A mylonitic rock that has been partly recrystallized. See also: augen schist; cataclasite; flaser gabbro; mylonite; phyllonite.

mylonitization

Deformation of a rock by extreme microbrecciation, due to mechanical forces applied in a definite direction, without noteworthy chemical reconstitution of granulated minerals. Characteristically the mylonites thus produced have a flinty, banded, or streaked appearance, and undestroyed augen and lenses of the parent rock in a granulated matrix. Also spelled mylonization.

mylonization

See: mylonitization.

myrickite

a. A white or gray chalcedony, opal, or massive quartz unevenly colored by, or intergrown with, pink or reddish inclusions of cinnabar, the color of which tends to become brown. The opal variety is know as opalite.

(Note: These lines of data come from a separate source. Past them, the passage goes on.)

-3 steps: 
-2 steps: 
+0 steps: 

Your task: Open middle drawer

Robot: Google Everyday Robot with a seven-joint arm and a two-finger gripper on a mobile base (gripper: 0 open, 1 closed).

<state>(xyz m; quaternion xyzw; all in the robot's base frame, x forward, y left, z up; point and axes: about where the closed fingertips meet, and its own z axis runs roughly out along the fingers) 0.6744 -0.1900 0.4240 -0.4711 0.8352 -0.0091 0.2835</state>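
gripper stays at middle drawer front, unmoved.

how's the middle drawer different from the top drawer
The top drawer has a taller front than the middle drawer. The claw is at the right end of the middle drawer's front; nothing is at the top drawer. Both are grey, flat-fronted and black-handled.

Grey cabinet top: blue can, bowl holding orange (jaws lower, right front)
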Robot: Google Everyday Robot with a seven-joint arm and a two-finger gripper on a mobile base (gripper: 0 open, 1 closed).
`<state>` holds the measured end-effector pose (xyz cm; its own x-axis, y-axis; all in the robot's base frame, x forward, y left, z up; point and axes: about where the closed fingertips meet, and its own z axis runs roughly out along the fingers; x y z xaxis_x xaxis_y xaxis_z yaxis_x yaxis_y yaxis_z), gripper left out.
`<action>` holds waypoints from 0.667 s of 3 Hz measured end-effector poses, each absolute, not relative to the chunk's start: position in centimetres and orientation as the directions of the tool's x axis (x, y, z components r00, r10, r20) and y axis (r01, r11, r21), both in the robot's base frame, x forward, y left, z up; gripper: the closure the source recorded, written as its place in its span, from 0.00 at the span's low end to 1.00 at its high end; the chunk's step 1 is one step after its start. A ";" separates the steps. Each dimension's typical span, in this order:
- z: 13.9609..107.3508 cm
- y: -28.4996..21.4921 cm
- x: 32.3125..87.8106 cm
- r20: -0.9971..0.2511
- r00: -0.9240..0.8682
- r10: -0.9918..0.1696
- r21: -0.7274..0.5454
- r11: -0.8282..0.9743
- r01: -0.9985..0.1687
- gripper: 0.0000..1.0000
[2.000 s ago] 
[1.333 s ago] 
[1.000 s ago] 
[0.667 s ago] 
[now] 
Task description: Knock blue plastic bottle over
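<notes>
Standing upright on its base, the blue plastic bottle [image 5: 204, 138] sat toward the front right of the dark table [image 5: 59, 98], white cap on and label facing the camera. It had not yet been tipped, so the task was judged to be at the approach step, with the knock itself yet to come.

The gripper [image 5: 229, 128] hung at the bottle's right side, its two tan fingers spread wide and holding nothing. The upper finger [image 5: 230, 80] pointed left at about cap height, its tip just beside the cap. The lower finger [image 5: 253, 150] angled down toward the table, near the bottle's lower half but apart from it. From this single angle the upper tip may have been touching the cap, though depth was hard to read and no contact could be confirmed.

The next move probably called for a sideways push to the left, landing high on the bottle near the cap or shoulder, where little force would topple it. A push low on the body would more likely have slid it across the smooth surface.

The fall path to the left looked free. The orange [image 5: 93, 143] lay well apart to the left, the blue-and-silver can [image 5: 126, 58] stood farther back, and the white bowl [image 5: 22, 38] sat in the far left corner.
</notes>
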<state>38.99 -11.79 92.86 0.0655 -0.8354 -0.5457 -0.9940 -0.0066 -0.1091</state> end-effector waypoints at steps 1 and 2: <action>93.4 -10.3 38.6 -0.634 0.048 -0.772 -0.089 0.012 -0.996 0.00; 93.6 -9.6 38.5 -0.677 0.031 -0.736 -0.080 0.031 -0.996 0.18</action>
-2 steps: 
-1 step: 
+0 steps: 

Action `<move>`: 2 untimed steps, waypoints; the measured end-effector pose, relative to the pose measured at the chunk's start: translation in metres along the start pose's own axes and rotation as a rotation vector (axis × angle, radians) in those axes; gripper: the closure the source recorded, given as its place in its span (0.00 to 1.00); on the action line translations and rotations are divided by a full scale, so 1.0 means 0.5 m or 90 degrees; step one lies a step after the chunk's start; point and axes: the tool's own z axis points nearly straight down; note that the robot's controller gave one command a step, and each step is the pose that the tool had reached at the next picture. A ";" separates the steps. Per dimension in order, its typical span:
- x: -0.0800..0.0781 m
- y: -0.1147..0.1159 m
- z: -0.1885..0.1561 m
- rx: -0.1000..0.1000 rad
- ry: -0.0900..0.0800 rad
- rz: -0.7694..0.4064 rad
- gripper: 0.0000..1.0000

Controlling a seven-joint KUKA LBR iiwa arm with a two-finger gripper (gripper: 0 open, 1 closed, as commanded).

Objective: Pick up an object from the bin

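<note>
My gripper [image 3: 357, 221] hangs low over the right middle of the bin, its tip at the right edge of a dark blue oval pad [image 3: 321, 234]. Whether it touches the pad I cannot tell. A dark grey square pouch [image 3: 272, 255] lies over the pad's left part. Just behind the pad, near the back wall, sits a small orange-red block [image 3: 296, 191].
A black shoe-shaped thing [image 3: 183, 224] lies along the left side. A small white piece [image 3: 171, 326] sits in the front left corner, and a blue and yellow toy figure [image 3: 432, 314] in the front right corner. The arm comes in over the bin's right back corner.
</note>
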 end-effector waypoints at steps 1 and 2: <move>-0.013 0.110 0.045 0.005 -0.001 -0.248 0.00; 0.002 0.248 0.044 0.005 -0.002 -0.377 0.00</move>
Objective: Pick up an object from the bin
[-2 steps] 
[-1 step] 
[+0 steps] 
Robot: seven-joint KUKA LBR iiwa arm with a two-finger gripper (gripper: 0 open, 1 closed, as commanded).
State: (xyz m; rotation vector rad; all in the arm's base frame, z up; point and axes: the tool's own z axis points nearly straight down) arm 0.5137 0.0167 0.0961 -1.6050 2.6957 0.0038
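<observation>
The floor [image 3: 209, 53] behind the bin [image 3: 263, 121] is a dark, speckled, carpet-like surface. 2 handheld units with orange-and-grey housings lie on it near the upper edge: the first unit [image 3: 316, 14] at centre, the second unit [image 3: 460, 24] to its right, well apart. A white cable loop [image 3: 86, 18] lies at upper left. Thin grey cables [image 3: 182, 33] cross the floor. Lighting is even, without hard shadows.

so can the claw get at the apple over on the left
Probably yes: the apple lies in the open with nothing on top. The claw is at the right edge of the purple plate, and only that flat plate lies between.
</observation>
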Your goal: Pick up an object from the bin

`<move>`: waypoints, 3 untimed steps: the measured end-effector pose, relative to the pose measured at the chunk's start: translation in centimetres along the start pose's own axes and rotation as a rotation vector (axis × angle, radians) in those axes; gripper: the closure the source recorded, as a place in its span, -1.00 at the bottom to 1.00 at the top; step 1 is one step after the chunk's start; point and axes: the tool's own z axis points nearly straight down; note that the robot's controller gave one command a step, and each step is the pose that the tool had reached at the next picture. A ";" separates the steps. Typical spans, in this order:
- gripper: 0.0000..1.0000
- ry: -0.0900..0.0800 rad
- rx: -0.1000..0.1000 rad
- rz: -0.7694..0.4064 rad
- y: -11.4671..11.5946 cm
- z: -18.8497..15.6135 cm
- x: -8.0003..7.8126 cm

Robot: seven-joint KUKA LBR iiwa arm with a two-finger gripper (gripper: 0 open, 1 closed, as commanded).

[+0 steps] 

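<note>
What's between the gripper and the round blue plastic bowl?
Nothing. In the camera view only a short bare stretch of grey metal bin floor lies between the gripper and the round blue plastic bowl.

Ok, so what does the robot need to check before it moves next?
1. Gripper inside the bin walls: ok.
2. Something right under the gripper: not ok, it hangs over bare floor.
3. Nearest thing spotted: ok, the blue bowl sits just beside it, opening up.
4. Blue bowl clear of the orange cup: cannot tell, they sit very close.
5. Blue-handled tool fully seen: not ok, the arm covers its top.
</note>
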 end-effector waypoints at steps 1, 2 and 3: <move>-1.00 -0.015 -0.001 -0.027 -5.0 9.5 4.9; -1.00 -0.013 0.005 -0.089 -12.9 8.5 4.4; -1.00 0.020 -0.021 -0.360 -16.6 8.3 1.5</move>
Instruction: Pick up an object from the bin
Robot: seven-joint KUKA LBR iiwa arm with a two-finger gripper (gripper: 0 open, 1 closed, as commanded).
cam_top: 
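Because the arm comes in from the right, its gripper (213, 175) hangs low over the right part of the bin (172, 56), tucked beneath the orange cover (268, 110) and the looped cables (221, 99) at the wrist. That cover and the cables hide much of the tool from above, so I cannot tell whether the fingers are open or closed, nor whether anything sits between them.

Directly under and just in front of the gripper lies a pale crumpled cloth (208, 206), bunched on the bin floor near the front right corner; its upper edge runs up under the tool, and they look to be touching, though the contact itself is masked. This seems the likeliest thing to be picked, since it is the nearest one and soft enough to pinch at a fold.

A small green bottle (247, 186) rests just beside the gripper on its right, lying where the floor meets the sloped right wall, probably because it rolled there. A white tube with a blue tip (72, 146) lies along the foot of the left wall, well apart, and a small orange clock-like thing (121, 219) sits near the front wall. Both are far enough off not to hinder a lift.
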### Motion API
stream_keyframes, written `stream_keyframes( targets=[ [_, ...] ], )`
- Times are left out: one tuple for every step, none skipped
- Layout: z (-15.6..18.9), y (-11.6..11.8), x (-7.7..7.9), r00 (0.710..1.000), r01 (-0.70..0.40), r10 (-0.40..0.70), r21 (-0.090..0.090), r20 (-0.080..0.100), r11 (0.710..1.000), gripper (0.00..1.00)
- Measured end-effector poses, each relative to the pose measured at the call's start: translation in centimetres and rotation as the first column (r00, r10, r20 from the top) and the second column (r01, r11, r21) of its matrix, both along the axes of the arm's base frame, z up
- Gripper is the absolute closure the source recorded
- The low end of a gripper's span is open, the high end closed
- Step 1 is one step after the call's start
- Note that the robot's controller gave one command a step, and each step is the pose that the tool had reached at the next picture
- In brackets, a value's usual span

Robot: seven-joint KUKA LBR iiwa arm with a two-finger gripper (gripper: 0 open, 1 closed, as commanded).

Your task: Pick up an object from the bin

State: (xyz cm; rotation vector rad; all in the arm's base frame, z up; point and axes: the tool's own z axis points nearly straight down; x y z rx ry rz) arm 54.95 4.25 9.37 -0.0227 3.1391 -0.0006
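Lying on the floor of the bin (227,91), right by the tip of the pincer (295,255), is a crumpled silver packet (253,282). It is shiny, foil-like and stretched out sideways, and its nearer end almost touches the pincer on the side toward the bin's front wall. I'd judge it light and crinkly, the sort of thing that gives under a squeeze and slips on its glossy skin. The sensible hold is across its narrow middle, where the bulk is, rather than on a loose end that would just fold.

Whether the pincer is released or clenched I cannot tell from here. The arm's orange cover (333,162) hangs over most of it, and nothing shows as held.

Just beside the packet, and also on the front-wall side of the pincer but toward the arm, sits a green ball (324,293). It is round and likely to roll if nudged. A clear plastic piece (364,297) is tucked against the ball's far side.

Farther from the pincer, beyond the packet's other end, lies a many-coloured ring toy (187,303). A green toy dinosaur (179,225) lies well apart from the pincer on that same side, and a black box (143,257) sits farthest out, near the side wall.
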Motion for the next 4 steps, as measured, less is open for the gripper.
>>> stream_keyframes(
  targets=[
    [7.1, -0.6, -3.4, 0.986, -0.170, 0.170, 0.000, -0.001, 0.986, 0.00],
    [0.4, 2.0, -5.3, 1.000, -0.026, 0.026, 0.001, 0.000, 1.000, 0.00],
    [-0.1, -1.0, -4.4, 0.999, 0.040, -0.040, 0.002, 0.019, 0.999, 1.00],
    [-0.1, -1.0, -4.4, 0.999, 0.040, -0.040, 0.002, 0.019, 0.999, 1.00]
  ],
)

b. Cinnabar intergrown with common white opal or translucent chalcedony.

myrmekite

An intergrowth of plagioclase feldspar (commonly oligoclase) and vermicular quartz, generally replacing potassium feldspar; formed during the later stages of consolidation in an igneous rock or during a subsequent period of plutonic activity. The quartz occurs as blobs. See: vermicular quartz.

myrmekite antiperthite

Myrmekitelike intergrowth of predominant plagioclase and vermicular orthoclase. The wormlike forms of orthoclase are, as a rule, broader than those of quartz in the typical myrmekite.

myrmekite perthite

Myrmekitelike intergrowth of microcline and vermicular plagioclase.